*THE PROBLEM:* Down to the last line, print the material below verbatim.

*AVAILABLE DATA:*
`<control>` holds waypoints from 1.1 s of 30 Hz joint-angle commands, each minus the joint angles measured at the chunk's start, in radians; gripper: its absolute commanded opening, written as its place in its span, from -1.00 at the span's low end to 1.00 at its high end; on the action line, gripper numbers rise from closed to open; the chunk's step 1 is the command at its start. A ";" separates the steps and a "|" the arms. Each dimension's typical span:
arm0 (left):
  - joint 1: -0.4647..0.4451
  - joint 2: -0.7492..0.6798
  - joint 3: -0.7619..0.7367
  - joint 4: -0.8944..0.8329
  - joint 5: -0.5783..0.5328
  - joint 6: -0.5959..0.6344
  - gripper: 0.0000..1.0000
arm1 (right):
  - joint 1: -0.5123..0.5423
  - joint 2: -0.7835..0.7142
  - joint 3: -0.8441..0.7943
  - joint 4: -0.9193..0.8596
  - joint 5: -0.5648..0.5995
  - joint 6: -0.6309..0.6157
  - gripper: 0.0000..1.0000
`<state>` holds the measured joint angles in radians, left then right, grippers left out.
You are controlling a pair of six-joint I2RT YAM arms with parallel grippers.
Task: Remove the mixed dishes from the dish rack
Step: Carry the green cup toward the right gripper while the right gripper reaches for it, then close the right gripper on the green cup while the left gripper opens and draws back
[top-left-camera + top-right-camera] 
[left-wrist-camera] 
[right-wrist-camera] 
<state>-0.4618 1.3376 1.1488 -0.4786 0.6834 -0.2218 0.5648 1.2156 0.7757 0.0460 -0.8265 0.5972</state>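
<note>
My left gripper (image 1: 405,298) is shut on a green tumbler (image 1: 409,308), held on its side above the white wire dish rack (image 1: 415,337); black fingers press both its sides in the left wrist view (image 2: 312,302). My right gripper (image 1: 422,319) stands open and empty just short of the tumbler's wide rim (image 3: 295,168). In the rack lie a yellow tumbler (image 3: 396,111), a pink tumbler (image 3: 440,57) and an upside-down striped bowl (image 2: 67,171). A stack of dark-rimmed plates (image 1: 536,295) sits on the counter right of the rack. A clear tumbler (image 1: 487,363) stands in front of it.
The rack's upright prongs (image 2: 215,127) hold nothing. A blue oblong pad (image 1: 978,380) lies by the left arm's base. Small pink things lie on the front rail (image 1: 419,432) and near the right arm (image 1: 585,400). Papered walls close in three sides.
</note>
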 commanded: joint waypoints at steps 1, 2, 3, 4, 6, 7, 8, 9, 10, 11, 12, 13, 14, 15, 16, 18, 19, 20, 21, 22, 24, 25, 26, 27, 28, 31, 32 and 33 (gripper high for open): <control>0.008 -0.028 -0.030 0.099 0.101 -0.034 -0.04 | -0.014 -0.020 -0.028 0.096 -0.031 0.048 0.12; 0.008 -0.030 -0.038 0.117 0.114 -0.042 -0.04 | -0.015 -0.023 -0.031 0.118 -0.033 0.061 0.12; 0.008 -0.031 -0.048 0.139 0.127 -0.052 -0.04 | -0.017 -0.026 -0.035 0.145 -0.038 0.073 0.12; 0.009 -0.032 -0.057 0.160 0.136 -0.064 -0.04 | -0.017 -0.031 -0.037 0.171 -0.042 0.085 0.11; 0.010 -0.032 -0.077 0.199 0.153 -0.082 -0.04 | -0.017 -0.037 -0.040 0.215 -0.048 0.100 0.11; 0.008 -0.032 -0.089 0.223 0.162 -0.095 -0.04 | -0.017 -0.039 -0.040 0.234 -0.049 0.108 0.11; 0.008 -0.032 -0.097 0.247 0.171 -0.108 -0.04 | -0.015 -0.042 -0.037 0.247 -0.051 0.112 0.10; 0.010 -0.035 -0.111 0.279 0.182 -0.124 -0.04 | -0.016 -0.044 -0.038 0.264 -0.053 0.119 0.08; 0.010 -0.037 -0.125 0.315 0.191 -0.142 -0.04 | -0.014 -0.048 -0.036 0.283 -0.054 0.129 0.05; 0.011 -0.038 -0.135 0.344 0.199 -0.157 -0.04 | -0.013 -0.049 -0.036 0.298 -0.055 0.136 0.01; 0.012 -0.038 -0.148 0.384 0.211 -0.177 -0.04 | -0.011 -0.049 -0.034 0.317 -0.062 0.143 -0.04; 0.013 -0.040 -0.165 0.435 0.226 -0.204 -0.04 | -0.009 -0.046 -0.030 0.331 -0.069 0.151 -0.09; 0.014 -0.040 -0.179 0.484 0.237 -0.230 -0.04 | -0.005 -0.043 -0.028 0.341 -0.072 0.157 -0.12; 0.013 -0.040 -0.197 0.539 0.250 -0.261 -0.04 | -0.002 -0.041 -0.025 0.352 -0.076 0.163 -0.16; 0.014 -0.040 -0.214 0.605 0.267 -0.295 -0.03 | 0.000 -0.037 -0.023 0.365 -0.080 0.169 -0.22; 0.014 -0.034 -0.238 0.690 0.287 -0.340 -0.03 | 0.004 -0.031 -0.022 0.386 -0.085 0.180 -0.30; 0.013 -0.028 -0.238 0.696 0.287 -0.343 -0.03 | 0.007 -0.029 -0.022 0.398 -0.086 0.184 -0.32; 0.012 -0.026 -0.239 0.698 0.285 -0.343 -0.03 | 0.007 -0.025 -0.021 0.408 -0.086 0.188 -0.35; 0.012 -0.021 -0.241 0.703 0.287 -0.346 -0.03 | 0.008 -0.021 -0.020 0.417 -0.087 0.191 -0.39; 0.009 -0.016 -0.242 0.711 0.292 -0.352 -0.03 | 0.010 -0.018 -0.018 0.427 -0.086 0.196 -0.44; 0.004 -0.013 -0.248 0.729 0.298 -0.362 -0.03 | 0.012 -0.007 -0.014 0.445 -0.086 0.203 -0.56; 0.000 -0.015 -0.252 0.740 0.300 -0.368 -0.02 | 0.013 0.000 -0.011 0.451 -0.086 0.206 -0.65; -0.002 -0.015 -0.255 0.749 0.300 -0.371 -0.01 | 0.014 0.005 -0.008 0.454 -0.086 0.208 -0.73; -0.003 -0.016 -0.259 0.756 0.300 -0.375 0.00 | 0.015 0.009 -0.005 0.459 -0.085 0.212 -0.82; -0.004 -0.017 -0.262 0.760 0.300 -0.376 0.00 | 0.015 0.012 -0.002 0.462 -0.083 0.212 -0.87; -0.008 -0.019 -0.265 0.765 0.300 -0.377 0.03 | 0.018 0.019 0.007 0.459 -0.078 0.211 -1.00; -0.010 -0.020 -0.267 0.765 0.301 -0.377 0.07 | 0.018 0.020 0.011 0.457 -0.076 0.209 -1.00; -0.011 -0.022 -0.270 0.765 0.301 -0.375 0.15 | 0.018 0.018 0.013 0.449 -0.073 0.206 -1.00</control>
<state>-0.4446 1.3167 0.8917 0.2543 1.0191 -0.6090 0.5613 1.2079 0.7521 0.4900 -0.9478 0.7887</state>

*SOLUTION FOR THIS PROBLEM:*
`<control>` holds waypoints from 1.1 s of 30 Hz joint-angle commands, each minus the joint angles measured at the chunk's start, in radians; gripper: its absolute commanded opening, written as its place in its span, from -1.00 at the span's low end to 1.00 at its high end; on the action line, gripper numbers rise from closed to open; the chunk's step 1 is the command at its start. A ";" separates the steps and a "|" the arms. Each dimension's typical span:
arm0 (left):
  - joint 1: -0.4647..0.4451
  - joint 2: -0.7492..0.6798
  - joint 3: -0.7619..0.7367
  - joint 4: -0.8944..0.8329
  - joint 5: -0.5783..0.5328
  - joint 6: -0.5959..0.6344
  - gripper: 0.0000..1.0000
arm1 (right):
  - joint 1: -0.5123..0.5423
  - joint 2: -0.7835..0.7142
  - joint 3: -0.8441..0.7943
  - joint 4: -0.9193..0.8596
  - joint 5: -0.5648..0.5995
  - joint 6: -0.6309..0.6157
  - gripper: 0.0000..1.0000
`<state>` holds the measured joint angles in radians, left then right, grippers left out.
You are controlling a pair of six-joint I2RT YAM arms with parallel grippers.
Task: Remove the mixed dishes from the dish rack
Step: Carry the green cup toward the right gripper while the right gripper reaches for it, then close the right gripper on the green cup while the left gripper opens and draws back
[top-left-camera + top-right-camera] 
[left-wrist-camera] 
[right-wrist-camera] 
<state>-0.4618 1.3376 1.1488 -0.4786 0.6834 -0.2218 0.5648 1.2156 0.7757 0.0460 -0.8265 0.5972</state>
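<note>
My left gripper (image 1: 405,298) is shut on a green tumbler (image 1: 409,308), held on its side above the white wire dish rack (image 1: 415,337); black fingers press both its sides in the left wrist view (image 2: 312,302). My right gripper (image 1: 422,319) stands open and empty just short of the tumbler's wide rim (image 3: 295,168). In the rack lie a yellow tumbler (image 3: 396,111), a pink tumbler (image 3: 440,57) and an upside-down striped bowl (image 2: 67,171). A stack of dark-rimmed plates (image 1: 536,295) sits on the counter right of the rack. A clear tumbler (image 1: 487,363) stands in front of it.
The rack's upright prongs (image 2: 215,127) hold nothing. A blue oblong pad (image 1: 978,380) lies by the left arm's base. Small pink things lie on the front rail (image 1: 419,432) and near the right arm (image 1: 585,400). Papered walls close in three sides.
</note>
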 commanded: joint waypoints at steps 1, 2, 3, 4, 6, 7, 8, 9, 10, 11, 12, 13, 14, 15, 16, 18, 19, 20, 21, 22, 24, 25, 26, 27, 28, 31, 32 and 33 (gripper high for open): <control>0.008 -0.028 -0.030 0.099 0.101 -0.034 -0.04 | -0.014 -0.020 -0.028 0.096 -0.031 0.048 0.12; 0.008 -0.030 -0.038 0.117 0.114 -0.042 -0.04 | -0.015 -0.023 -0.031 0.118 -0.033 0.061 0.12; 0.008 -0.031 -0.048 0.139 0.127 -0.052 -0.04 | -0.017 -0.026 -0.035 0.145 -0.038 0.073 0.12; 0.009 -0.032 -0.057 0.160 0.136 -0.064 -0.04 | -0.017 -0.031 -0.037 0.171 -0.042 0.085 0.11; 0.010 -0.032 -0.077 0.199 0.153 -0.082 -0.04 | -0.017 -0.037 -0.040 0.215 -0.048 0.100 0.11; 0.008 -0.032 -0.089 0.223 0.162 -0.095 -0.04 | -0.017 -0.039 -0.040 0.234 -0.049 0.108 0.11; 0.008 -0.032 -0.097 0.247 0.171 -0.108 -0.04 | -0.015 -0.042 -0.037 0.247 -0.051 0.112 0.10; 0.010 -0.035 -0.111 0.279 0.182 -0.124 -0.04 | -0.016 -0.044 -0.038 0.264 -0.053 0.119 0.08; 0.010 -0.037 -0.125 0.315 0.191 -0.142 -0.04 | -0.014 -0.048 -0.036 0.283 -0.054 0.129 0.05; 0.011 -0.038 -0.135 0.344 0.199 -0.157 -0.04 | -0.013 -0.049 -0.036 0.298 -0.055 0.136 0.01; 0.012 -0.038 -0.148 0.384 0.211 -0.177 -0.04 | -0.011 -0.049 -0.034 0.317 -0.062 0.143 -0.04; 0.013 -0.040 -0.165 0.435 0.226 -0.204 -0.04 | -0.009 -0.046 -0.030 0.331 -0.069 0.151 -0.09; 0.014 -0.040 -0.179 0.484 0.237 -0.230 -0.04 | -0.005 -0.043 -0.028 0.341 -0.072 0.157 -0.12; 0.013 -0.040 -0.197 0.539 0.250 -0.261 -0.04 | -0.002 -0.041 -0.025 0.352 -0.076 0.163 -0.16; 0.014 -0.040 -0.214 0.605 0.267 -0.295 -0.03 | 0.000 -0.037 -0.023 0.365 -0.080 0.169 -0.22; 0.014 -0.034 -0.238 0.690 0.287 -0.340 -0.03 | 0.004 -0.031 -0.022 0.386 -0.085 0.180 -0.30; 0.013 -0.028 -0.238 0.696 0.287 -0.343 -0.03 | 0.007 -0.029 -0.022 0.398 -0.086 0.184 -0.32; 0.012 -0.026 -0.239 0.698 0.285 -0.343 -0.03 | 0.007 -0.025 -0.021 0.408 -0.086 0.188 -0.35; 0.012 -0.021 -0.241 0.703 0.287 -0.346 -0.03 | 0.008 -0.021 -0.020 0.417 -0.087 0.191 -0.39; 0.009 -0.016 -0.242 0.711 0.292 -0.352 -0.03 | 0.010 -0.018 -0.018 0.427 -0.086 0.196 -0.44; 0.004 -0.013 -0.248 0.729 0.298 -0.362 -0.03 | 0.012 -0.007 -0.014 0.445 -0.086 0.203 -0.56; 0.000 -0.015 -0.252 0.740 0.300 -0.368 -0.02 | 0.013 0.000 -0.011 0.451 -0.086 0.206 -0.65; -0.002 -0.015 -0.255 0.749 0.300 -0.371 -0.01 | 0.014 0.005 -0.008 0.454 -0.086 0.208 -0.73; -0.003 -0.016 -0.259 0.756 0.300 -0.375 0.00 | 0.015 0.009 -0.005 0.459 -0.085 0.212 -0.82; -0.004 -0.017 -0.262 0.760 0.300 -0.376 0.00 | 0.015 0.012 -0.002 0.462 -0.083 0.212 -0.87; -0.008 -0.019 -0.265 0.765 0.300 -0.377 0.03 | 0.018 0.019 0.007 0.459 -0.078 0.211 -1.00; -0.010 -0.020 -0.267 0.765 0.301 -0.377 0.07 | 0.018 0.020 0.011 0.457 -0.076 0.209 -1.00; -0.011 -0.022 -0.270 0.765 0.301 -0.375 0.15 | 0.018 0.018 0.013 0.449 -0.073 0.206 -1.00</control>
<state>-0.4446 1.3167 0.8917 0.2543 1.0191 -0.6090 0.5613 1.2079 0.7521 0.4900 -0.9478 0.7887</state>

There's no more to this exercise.